There was a time when we would watch new releases in grainy, pirated VCDs. DVDs were expensive, and new films won’t come to the market well before six months of their release. Some of these movies were not even released in theatres. So, the VCDs were only option, even if the picture quality was way too poor.

Things changed dramatically over the next few years. First, DVDs become cheaper, easily available. Then came the high-speed internet and that unending source of entertainment called torrent. What may be the quality of the film, the picture quality of these pictures started to look pristine. Even HD videos are a passé these days; blu-ray is the blue-eyed format.

Therefore, it was an experience to watch Tangled, Disney’s latest retelling of the Rapunzel fairy tale, in a pirated, grainy print. What saved the day was the fact that it was an animated film. It was like seeing an animation film done in water colour, where the edges of the moving characters are blurred, and everything appears dark and smoky. I did not have much to complain.

As a fairy tale, I don’t care much about Rapunzel. However, she indeed deserved as picture of her own after the Pixar film Sherk the Third relegated her to a sidekick to the evil Prince Charming, and also alleged that her fabled long hair was just a wig.

Compared to the cockiness of the Sherk films, Tangled is indeed sweet, in a classical Disney way. There is nothing that you haven’t seen before, but the screenplay, that moves at a breakneck speed, does wonder in maintaining the suspense till the last moment. Add to that Mandy Moore’s marvellous voice performance!
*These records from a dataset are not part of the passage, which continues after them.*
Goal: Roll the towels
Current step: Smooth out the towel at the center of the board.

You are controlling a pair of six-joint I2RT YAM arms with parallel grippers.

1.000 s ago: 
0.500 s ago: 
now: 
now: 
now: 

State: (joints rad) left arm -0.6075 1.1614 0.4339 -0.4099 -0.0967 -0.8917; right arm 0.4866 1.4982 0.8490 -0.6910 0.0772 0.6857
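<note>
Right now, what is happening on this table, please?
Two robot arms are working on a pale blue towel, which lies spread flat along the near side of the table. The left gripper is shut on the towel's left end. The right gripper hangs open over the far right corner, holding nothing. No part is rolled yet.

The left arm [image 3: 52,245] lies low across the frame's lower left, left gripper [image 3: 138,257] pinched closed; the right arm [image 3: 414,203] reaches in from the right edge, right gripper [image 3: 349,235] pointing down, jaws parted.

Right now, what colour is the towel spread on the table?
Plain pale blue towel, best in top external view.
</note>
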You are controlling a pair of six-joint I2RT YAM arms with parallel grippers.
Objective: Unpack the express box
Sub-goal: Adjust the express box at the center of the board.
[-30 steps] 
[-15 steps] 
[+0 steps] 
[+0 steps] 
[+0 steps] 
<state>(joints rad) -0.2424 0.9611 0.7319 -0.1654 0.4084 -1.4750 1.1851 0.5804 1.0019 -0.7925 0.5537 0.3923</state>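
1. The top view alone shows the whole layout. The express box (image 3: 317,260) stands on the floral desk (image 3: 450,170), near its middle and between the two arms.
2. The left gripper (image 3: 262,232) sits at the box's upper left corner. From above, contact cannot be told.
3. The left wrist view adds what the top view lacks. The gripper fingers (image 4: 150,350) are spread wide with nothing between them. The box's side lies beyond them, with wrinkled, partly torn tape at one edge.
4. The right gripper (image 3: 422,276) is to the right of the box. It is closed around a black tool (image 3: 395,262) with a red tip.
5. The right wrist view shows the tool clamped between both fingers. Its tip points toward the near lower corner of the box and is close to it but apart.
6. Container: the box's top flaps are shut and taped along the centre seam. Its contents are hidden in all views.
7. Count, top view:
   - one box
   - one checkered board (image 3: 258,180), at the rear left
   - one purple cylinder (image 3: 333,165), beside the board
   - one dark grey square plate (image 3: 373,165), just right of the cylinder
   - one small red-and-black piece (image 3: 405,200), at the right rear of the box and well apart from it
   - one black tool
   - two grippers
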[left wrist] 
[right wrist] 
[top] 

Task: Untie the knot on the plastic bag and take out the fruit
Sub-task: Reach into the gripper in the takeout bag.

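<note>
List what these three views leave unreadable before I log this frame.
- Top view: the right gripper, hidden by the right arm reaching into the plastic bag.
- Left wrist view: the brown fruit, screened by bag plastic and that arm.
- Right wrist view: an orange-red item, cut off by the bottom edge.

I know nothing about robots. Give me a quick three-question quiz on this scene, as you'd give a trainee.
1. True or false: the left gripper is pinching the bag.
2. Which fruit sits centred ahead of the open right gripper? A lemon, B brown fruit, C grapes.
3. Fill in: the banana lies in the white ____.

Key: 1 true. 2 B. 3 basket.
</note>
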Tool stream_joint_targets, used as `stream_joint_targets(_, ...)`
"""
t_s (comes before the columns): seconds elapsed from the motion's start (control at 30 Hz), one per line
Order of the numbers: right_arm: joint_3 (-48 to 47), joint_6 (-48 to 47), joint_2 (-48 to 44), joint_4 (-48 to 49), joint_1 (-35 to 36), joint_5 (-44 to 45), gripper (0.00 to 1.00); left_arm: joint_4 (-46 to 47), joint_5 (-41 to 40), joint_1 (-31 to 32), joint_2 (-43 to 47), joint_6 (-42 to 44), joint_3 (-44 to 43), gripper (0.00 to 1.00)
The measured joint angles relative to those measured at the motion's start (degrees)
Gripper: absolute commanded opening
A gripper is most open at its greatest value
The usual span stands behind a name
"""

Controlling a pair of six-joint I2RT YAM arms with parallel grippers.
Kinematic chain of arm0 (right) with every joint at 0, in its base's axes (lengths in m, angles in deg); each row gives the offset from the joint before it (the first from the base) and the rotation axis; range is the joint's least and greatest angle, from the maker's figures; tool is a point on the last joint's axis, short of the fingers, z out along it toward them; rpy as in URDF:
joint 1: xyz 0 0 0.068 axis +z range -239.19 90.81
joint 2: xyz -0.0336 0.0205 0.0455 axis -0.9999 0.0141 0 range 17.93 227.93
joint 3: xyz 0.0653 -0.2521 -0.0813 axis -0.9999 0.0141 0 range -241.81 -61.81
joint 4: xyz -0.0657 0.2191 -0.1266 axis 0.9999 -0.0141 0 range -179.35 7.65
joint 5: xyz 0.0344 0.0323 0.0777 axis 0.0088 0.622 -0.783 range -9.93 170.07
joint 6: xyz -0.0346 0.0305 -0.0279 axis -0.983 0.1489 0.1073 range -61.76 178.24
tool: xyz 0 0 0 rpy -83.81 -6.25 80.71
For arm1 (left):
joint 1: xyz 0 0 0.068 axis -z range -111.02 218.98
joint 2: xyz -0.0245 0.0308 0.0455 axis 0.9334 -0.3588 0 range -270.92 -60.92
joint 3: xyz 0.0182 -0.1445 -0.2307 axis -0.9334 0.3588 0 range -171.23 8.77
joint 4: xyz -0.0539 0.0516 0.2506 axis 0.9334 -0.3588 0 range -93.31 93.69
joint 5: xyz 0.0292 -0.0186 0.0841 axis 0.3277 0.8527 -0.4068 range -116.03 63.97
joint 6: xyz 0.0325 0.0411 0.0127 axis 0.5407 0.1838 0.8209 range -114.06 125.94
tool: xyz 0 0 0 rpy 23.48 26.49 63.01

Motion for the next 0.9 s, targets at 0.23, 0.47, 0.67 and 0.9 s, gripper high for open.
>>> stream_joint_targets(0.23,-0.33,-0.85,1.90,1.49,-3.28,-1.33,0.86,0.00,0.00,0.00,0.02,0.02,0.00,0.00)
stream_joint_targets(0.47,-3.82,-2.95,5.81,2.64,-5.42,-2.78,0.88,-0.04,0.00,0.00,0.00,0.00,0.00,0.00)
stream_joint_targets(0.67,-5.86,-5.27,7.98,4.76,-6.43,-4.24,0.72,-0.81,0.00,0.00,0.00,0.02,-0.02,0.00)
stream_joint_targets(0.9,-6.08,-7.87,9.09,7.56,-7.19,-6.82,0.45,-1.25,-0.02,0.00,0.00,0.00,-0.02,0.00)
As we know, after the evil witch learns that the new-born princess’s golden hair has magical properties that can keep her forever young, she steals the baby, and brings her up as her daughter in a tower away from human contact. (The film gives us a new back story why and how Rapunzel’s hair is magical.) At the tower Rapunzel lives with her pet lizard Pascal, and her pain brushes. She paints the picture of the hundred floating lanterns she sees from the window of her tower on the night of her birthday. She grows quite obsessed with these lanterns, and wants to see them in person at the place of their origin on her 18th birthday (which she finally does in a brilliantly drawn sequence, which is worth the price of the film). But her ‘mother’ won’t hear about it. As she resigns in despair, comes along the mandatory prince charming, only that he is no prince charming, but a petty thief. You know what happens next. Now, it’s not exactly like the fairy tale, and that’s why it’s more fun, isn’t it?

But the journey Rapunzel embarks upon is fun and worth the ride. What I liked most about the film is that here the animals don’t talk; they are cute, Pascal and a very righteous, crime-fighting horse called Maximus, they make faces and they are concerned about the plight of the human protagonists, but they don’t talk. Thanks God for that.